Her expression gave him strength to walk to her, to reach over the gate and take her familiar, loved face between his hands, brushing the chill moisture from her cheeks with his thumbs. "Willow, don't weep." Giles stooped to kiss her soft brow. "You're home now, love, there's no need for tears."
She only wept the harder, pressing her slight body with almost punishing force against the wooden slats. Giles glanced back over his shoulder, seeking Xander's help, but the younger man stood stock-still, at a distance, his face grim, set, shock-white. Despite the cold, he'd worn no coat and, oddly enough, no shoes.
Giles gave his numb fingers the task of working the latch, and after three or more tries they at last deigned to obey. The gate swung inward, carrying Willow with it, straight into his arms. He held her there with a firmness he'd no longer known he possessed, sheltering her, large Mac and all, within the folds of his greatcoat, within the circle of his arms.
He would be strong for her. He would--and as her face burrowed against his chest, her uncontrolled tears soaking first his waistcoat, then his shirt, he let her feel the power of his embrace. He stroked her soft hair and murmured to her, comforting her in the way he'd longed to comfort her when she was sixteen, although he'd been far too reserved, far too stuffy, terrified to show any sign of his affection.
He'd been frightened of losing them, Giles recalled, even more frightened of being misunderstood, and so he'd kept them all at arm's length, because the alternative made him feel exposed and vulnerable. He'd feared that they would find him ridiculous, his affection for them meaningless and unsought--when all the time they had loved him, just as he loved them..
So much time wasted. So many years.
Silly man, Giles thought. Foolish man. He laughed softly, causing Willow to raise her face and regard him. Slight lines radiated from the corners of her eyes, and her face was that of a woman who'd known weariness, and almost unbearable pain--and yet, for all that, Willow seemed him remarkably unchanged.
Giles stooped again, and kissed her cheek, tenderly. "My dearest Willow," he said quietly, "I'm so very glad you've come home to us."
"I--" she began, quite as tongue-tied as she'd been on that long-ago day in the library.
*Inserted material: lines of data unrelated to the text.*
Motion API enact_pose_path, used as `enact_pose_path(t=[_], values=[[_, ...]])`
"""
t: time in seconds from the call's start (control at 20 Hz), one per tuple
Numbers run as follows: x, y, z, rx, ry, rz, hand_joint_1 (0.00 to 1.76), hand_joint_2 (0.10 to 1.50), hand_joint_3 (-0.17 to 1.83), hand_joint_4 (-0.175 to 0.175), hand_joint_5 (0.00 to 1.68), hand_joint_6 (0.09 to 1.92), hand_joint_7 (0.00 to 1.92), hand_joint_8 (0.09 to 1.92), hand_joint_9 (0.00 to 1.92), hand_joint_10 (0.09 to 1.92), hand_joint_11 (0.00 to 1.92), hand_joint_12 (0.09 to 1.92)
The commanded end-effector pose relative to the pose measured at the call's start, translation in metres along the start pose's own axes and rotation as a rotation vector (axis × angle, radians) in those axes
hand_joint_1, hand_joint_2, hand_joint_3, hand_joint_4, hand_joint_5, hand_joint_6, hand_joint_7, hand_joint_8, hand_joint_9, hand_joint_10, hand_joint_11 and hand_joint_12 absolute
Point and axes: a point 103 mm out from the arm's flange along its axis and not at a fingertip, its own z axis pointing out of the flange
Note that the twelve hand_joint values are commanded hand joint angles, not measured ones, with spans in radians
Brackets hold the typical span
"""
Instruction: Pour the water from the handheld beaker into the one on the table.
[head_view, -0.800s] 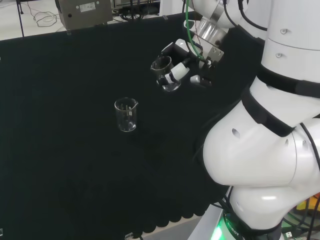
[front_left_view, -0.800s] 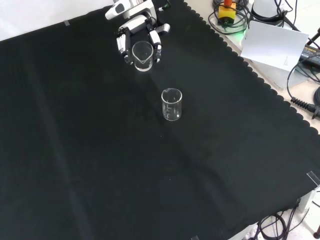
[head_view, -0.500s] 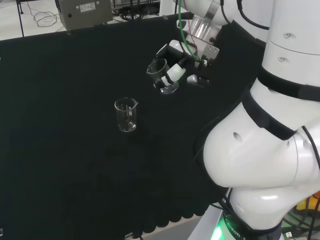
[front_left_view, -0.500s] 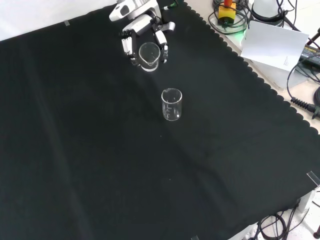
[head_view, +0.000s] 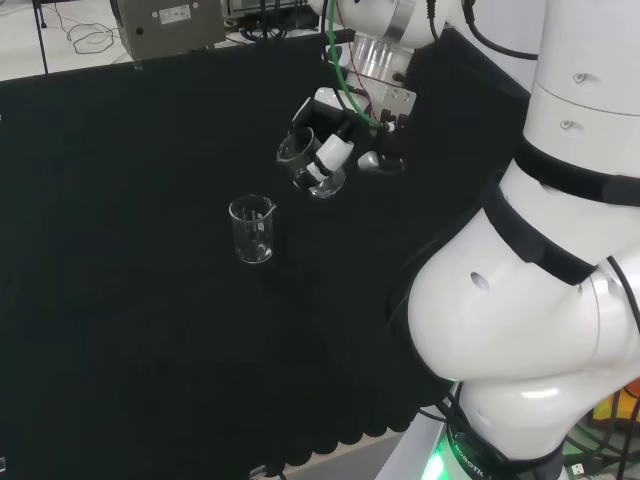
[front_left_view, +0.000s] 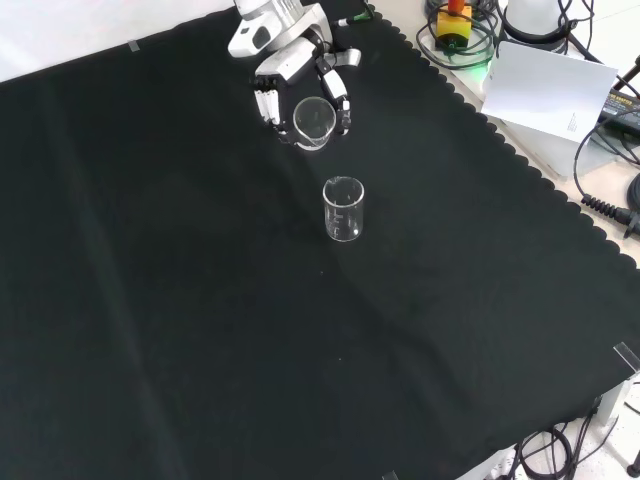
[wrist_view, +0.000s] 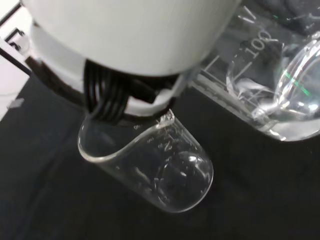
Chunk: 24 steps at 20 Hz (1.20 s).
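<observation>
The hand (front_left_view: 300, 85) has its fingers (front_left_view: 266, 103) curled round the held beaker (front_left_view: 313, 122), carried in the air and tipped with its mouth leaning toward the beaker on the bench (front_left_view: 343, 208). In the head view the held beaker (head_view: 305, 165) sits up and to the right of the bench beaker (head_view: 251, 229), near but apart, not over its rim. In the front view it hangs just above and a bit left of the standing one. The bench beaker stands upright on the black cloth (front_left_view: 150, 300) and looks empty; no stream is visible between them. The wrist view puts the bench beaker (wrist_view: 150, 162) below the palm and the held one (wrist_view: 270, 90) close by, with a little water low in it, I think. So: grasp and lift done, approach nearly done, pour not started. Left: line the lip over the rim, tip further.
</observation>
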Motion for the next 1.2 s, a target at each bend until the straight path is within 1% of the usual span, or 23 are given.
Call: enact_pose_path(t=[0.05, 0.3, 0.4, 0.65, 0.95, 1.2], values=[[0.011, 0.006, 0.004, 0.074, -0.083, 0.019, 1.43, 0.60, 0.70, -0.175, 1.28, 0.64, 1.27, 0.60, 1.40, 0.61, 1.17, 0.71], [0.018, 0.010, 0.005, 0.128, -0.150, 0.041, 1.43, 0.59, 0.73, -0.175, 1.26, 0.68, 1.26, 0.64, 1.39, 0.66, 1.17, 0.71], [0.021, 0.010, 0.004, 0.149, -0.176, 0.043, 1.43, 0.59, 0.73, -0.175, 1.26, 0.69, 1.26, 0.64, 1.39, 0.66, 1.17, 0.71], [0.027, 0.010, 0.003, 0.206, -0.245, 0.064, 1.43, 0.58, 0.73, -0.175, 1.26, 0.69, 1.26, 0.65, 1.39, 0.67, 1.16, 0.71], [0.033, 0.010, 0.004, 0.254, -0.296, 0.090, 1.43, 0.58, 0.74, -0.175, 1.26, 0.70, 1.25, 0.65, 1.38, 0.67, 1.16, 0.71], [0.039, 0.012, 0.008, 0.282, -0.326, 0.098, 1.43, 0.58, 0.75, -0.175, 1.25, 0.71, 1.25, 0.66, 1.38, 0.68, 1.16, 0.71]])
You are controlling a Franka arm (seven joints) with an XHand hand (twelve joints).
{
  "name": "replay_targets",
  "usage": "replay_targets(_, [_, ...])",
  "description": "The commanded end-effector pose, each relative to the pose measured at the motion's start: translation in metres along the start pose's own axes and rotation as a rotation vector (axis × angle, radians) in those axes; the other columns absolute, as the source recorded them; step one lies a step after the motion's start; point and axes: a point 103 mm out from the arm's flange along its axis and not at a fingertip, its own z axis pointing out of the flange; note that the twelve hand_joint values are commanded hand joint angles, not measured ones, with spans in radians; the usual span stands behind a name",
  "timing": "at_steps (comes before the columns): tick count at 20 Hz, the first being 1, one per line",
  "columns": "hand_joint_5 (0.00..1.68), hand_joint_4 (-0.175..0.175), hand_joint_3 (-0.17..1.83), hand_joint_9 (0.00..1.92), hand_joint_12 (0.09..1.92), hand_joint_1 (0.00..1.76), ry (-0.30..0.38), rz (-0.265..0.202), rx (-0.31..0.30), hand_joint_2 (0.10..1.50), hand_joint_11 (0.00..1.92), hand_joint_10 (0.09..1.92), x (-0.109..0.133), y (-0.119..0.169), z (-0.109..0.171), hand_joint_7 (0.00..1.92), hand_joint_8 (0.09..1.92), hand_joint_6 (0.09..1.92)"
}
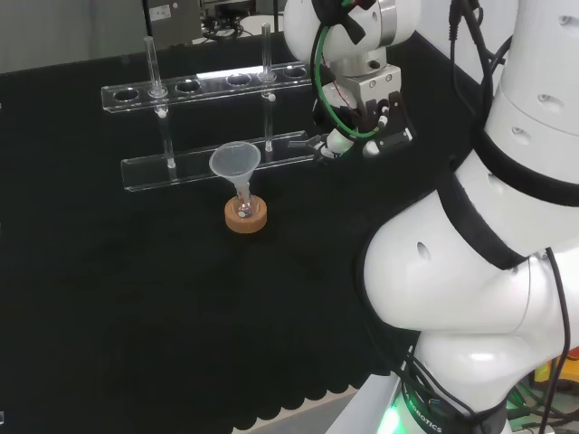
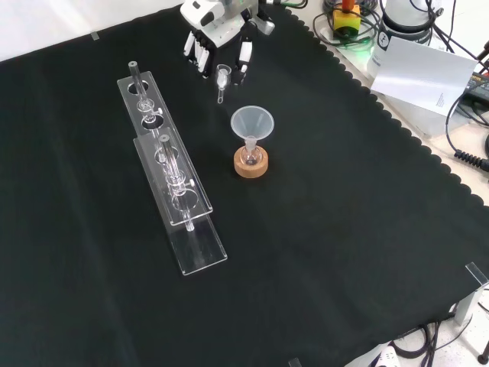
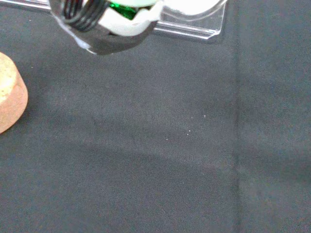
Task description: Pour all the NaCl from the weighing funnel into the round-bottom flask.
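Hand: the hand [image 2: 221, 42] has its fingers curled round the weighing funnel [image 2: 222, 80], held near the round-bottom flask [image 2: 250, 157].
Handling: light, fragile, likely slippery; best held by its body.

Cork ring [image 3: 10, 92] cut by wrist view's edge; hand [image 3: 104, 22] blurred.

Glossy white arm links [image 1: 507, 226] with black joint bands, green cable [image 1: 348, 127], black-and-white fingers [image 2: 200, 47].
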Motion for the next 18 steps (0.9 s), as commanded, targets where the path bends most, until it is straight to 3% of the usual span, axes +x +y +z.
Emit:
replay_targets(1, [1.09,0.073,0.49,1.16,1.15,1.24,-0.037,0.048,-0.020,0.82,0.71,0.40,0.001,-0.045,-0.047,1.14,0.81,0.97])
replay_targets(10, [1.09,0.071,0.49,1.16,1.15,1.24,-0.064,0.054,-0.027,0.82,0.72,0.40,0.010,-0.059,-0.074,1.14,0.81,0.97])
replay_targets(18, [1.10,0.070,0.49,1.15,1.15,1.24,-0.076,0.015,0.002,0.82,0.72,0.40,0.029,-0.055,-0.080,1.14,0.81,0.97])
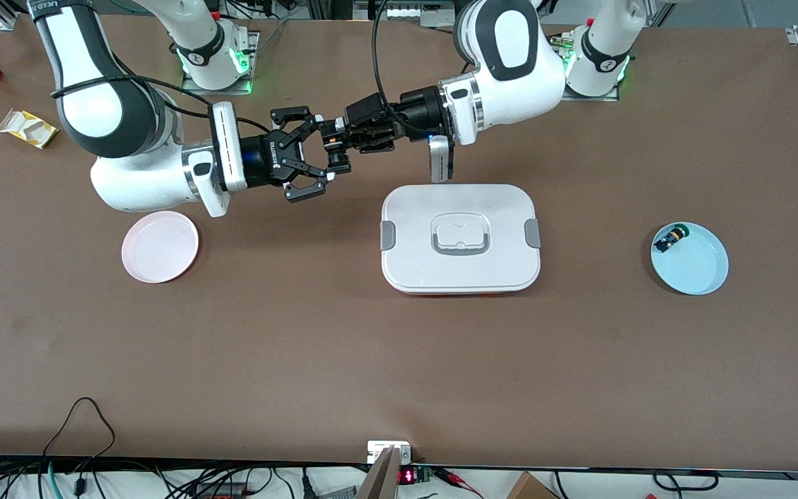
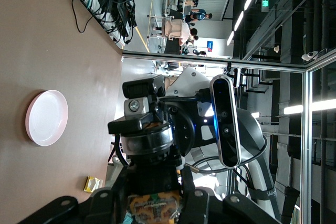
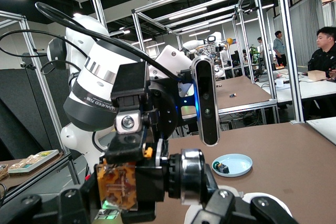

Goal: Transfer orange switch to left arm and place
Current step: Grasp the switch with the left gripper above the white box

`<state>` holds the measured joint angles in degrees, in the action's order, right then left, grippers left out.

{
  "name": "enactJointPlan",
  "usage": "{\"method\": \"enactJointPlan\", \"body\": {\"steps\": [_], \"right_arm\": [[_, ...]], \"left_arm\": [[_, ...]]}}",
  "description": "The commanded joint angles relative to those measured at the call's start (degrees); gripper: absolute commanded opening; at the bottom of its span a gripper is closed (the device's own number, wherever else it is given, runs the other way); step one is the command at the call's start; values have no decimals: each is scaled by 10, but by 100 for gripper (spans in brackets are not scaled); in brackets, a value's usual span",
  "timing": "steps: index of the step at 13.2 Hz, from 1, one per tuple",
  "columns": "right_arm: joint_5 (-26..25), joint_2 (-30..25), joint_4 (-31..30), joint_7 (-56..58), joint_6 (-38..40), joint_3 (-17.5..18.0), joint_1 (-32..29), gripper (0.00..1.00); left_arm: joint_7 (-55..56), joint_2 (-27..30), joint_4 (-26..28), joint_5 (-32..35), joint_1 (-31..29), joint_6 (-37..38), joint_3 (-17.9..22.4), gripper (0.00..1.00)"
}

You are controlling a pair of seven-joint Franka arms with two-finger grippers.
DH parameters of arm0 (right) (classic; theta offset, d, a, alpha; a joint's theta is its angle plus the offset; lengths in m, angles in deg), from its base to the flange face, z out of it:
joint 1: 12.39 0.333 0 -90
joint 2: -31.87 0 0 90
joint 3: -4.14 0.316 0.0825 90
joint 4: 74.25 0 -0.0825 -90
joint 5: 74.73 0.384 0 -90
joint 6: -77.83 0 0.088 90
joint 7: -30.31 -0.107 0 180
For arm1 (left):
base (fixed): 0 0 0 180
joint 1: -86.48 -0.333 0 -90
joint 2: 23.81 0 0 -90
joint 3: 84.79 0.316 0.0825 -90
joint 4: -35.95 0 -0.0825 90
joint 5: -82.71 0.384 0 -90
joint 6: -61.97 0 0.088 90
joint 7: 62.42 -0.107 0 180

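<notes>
A: What lies nearest the camera on the tabletop (image 1: 371, 360)?

B: The white latched box (image 1: 413, 256), about midway between the two short edges. The empty pink plate (image 1: 160, 247) is toward the right arm's end. The blue plate (image 1: 700, 267) is toward the left arm's end and holds only a black switch with a yellow-green cap (image 1: 671, 239).

A: And the orange switch (image 1: 335, 154)?

B: It's in the air over the strip of tabletop between the box and the edge where the bases stand, off the box's corner and not above its lid.

A: Who has it?

B: Both. The right end effector (image 1: 323, 154) is clamped on it, and the left end effector (image 1: 333, 138) meets it head-on, closed onto the same switch. The right wrist view shows the tan block (image 3: 118, 184) and the black barrel (image 3: 189, 177) pinned between them.

A: So how far along is it?

B: I'd say about halfway, at the handover. What's left is for one side to let go and for the other to carry the switch clear of the box to a plate. I can't tell which plate.
</notes>
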<state>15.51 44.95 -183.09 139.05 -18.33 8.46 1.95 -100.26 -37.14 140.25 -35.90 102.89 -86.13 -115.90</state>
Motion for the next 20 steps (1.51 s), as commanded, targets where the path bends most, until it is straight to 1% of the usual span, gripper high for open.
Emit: {"method": "enactJointPlan", "body": {"steps": [1,2,3,4,12,14,15,19,20], "right_arm": [[13,-11,-13,-1,2,0,3,9],[13,-11,-13,-2,3,0,3,9],[13,-11,-13,-3,5,0,3,14],[14,-15,-14,-11,7,0,3,99],[13,-20,-16,-11,8,-1,1,100],[13,-20,-20,-11,8,-1,0,100],[13,-21,-23,-11,9,-1,-2,100],[12,-22,-32,-11,32,-3,-15,100],[11,-21,-32,-12,35,-3,-23,100]], "left_arm": [[-25,-10,-16,-8,3,-11,-1,18],[-24,-10,-16,-8,4,-10,-1,18],[-23,-10,-16,-8,4,-11,-1,18],[-23,-10,-16,-8,4,-11,-1,18],[-27,-11,-16,-2,0,-9,2,20],[-25,-11,-16,57,-2,-8,4,19],[-24,-12,-16,68,-4,-6,5,19],[-25,-14,-16,70,-5,-5,6,19],[-25,-14,-15,80,-6,-5,6,18]]}}
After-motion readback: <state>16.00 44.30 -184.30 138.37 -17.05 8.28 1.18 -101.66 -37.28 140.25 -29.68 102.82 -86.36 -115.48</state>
"This is your home, Willow," Giles added, reading the sadness in her expression, and a reserve so deep she might have caught it from his old self, as one might catch some sort of incapacitating disease.. "You know that it is."
Willow's eyes strayed to Xander and, after a moment's pause, Giles dared to follow her look
Keeping one arm round her shoulders, he reached out to the younger man. "Come now, let's inside. No sense standing out here in all this fog, is there?"
Xander shook himself like someone coming out of a nightmare. "No," he replied, in a soft, flat voice. "No sense. No sense at all."